Summary Objectives To describe the influence of critical illness on patients and their partners in relation to rehabilitation, healthcare consumption and employment during the first year after Intensive Care Unit discharge. Design Longitudinal, observational and descriptive. Setting Five Danish Intensive Care Units. Methods Data were collected from hospital charts, population registers and interviews with 18 patients and their partners at 3 and 12 months after intensive care discharge. Descriptive statistical analysis was performed. Results Post-discharge inpatient rehabilitation was median (range) 52 (15–174) days (n = 10). Community-based training was 12 (3–34) weeks (n = 15). Neuropsychological rehabilitation following brain damage was 13–20 weeks (n = 3).

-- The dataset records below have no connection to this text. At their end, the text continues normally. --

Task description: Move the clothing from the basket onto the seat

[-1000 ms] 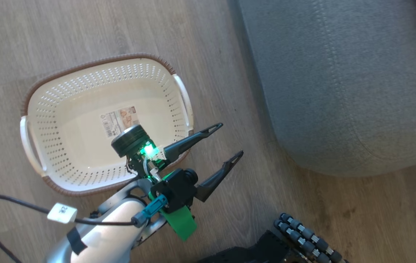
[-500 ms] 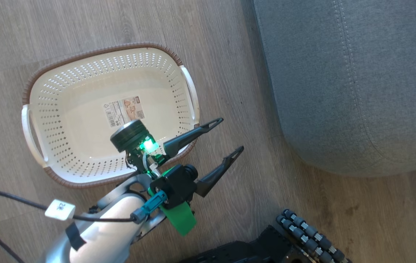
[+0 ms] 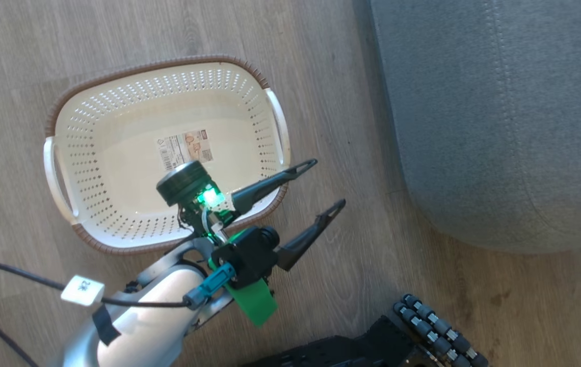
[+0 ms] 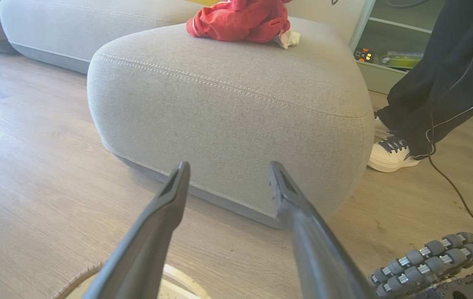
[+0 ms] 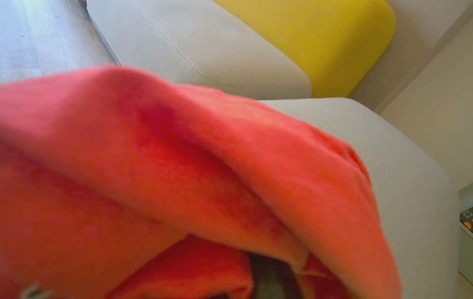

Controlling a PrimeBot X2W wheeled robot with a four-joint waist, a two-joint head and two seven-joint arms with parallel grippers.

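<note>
Since the earlier head views the whole picture has slid toward 3 o'clock, basket and seat together, so the camera has turned and the things have not moved.

Nearest, the left gripper (image 3: 327, 183) hangs over the floor with its fingers spread wide and nothing between them, pointing to 2 o'clock. The basket (image 3: 168, 63) sits on the floor at its 10 o'clock and holds just a paper label (image 3: 184, 148). The seat (image 3: 499, 127) lies at 2 o'clock.

Farther off, in the left wrist view, the clothing (image 4: 236, 20) lies bunched on the seat's top at 12 o'clock. The right gripper is closed tight; red cloth is heaped over its fingers in its own view, so it looks to be pinching the fabric.

I judge the cloth light, limp and unbreakable. It will sag and trail, so a thick gathered fold is the best place to grip.
</note>
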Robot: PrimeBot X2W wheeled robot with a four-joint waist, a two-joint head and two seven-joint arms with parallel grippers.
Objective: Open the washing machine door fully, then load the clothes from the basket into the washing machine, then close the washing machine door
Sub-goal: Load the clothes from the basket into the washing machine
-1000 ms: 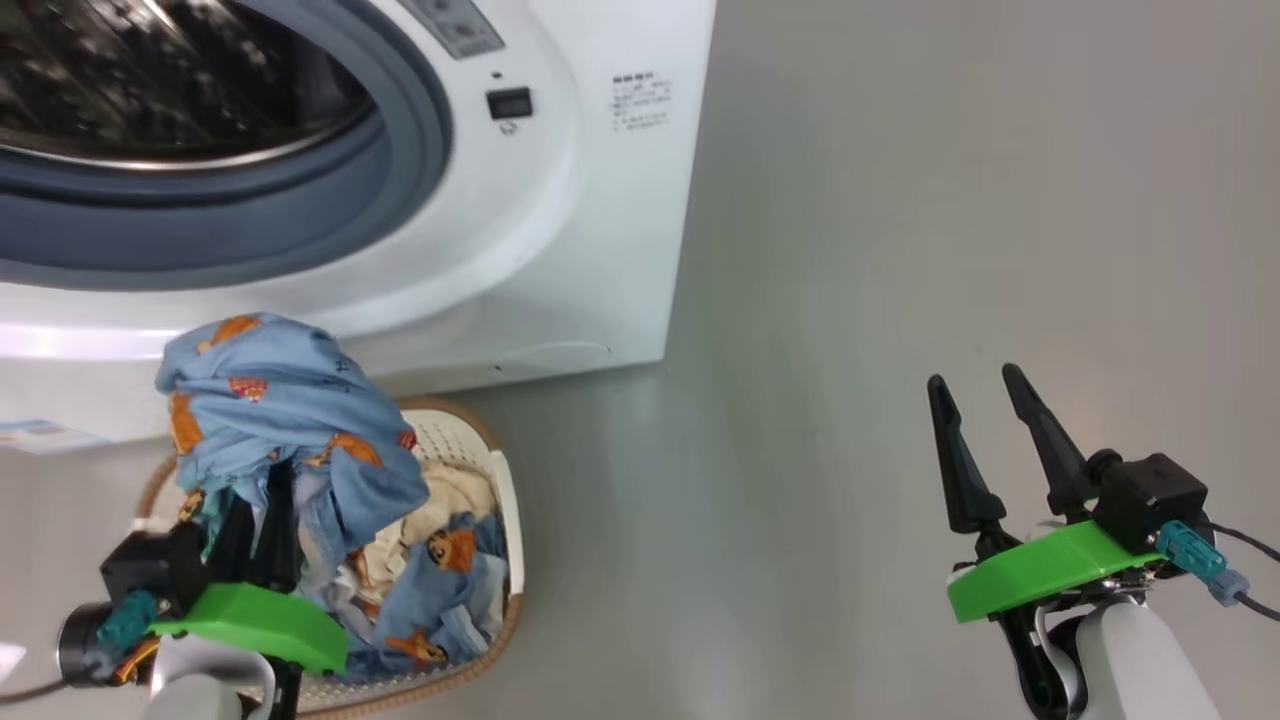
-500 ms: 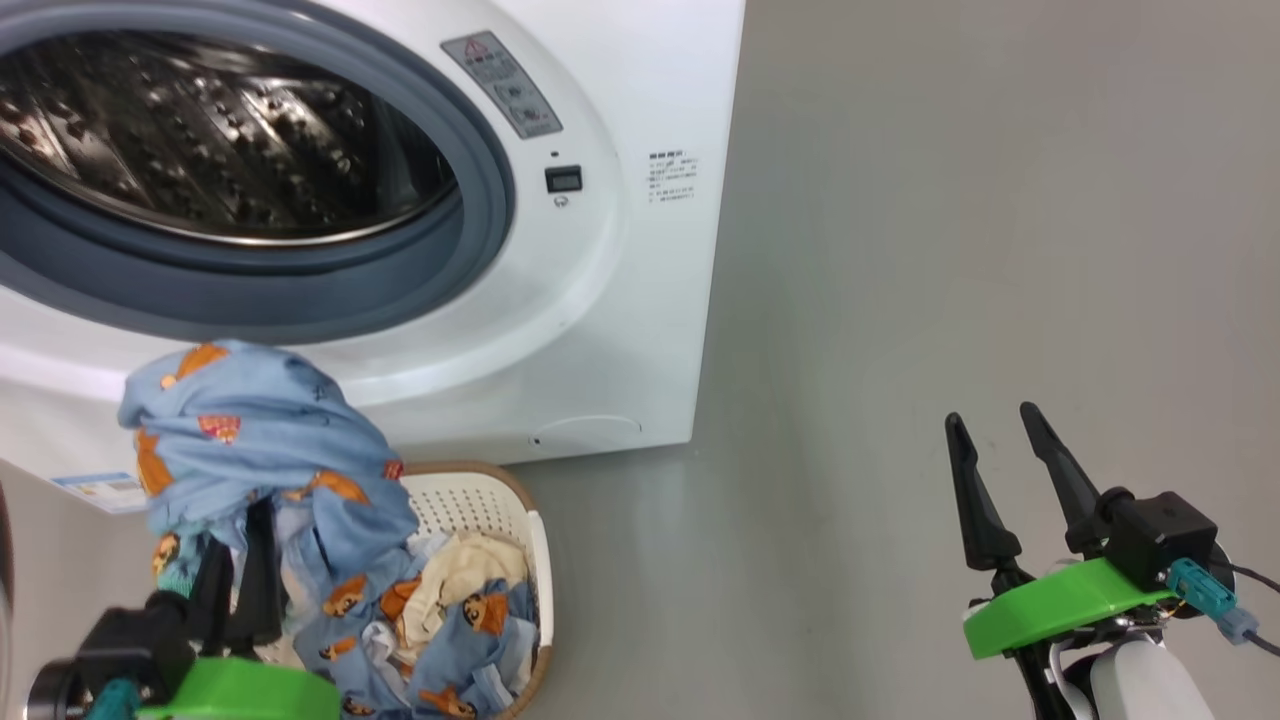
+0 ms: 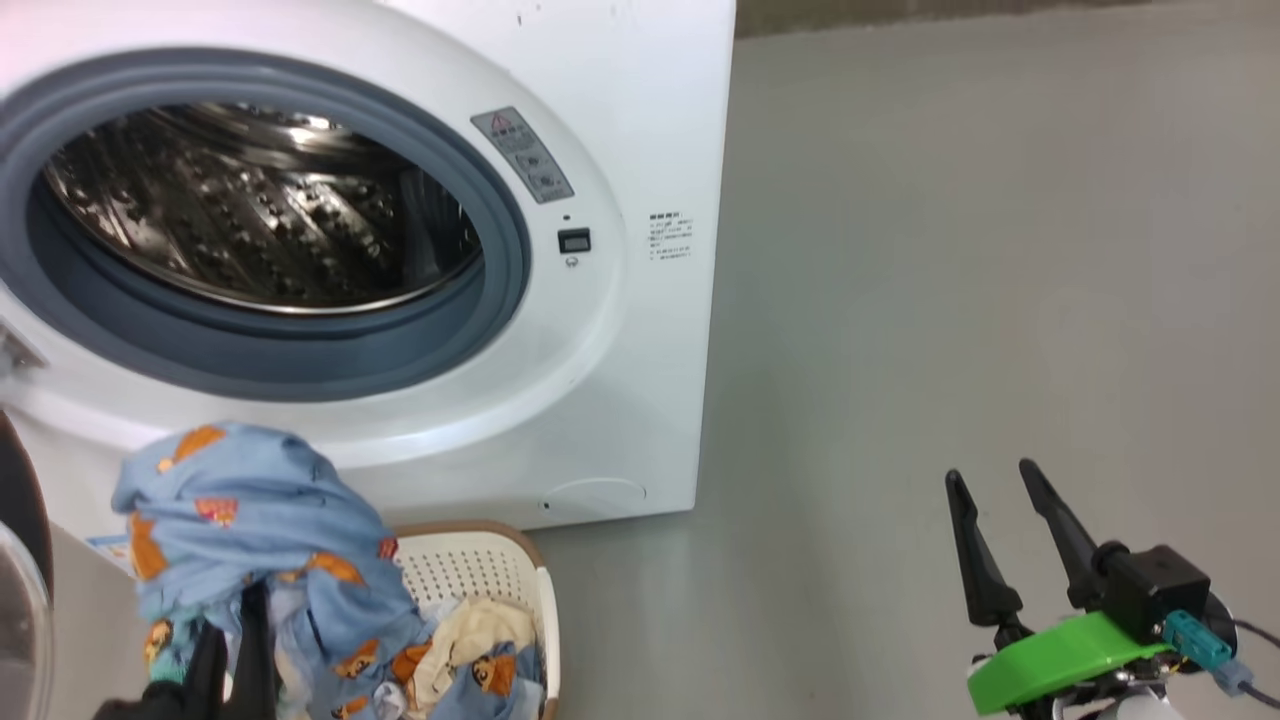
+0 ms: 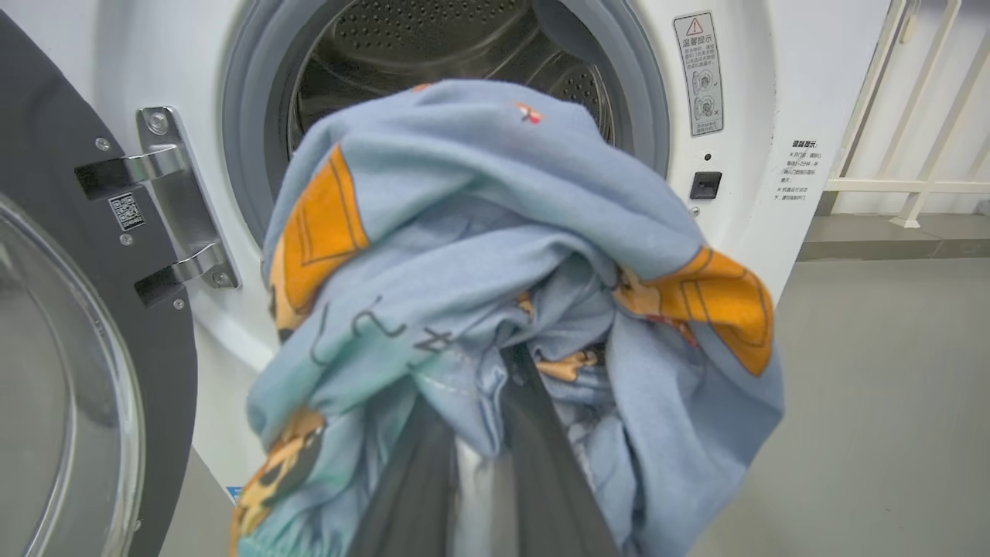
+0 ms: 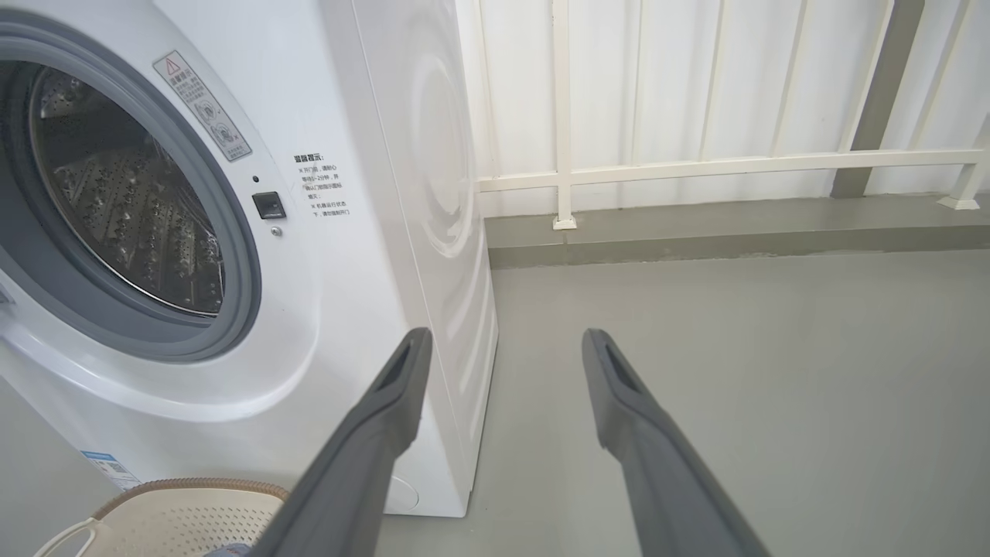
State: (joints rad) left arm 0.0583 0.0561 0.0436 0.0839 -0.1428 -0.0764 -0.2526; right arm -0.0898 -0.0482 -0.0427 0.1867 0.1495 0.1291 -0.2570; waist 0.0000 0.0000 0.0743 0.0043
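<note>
Clothes (image 3: 250,520) in light blue, bunched and pinched between the left gripper's (image 4: 483,456) closed fingers, held above the basket's (image 3: 545,610) left edge, below the washing machine's (image 3: 640,350) open drum (image 3: 260,230), right gripper (image 3: 990,472) spread wide, empty, over the floor (image 3: 950,250)

The head camera has tilted upward, so the whole picture has shifted downward; this is no move of the things. The washing machine (image 3: 640,120) now shows the full opening of its drum (image 3: 260,220), cut off before. The washing machine door (image 3: 18,500) has come in at the left edge. The left gripper (image 3: 232,650), clamped on the clothes (image 3: 240,510), now sits at the bottom edge, its green mount out of frame. The right gripper (image 3: 988,472) likewise sits lower.
</note>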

Number of out-patient visits 1 year before and 1 year after were mean 3 versus 8, and General Practitioner visits were 12 versus 18. Three patients resumed work at pre-hospitalisation employment rates after 12 months. After the patients’ stay in intensive care, partners’ mean full-time sick leave was 17 (range 0–124) days and 21 (range 0–106) days part time. Partners often had long commutes. Conclusion Most patients had comprehensive recovery needs requiring months of rehabilitation. Some partners needed extensive sick leave. The study reveals the human cost of critical illness and intensive care for patients and partners in the Danish welfare system.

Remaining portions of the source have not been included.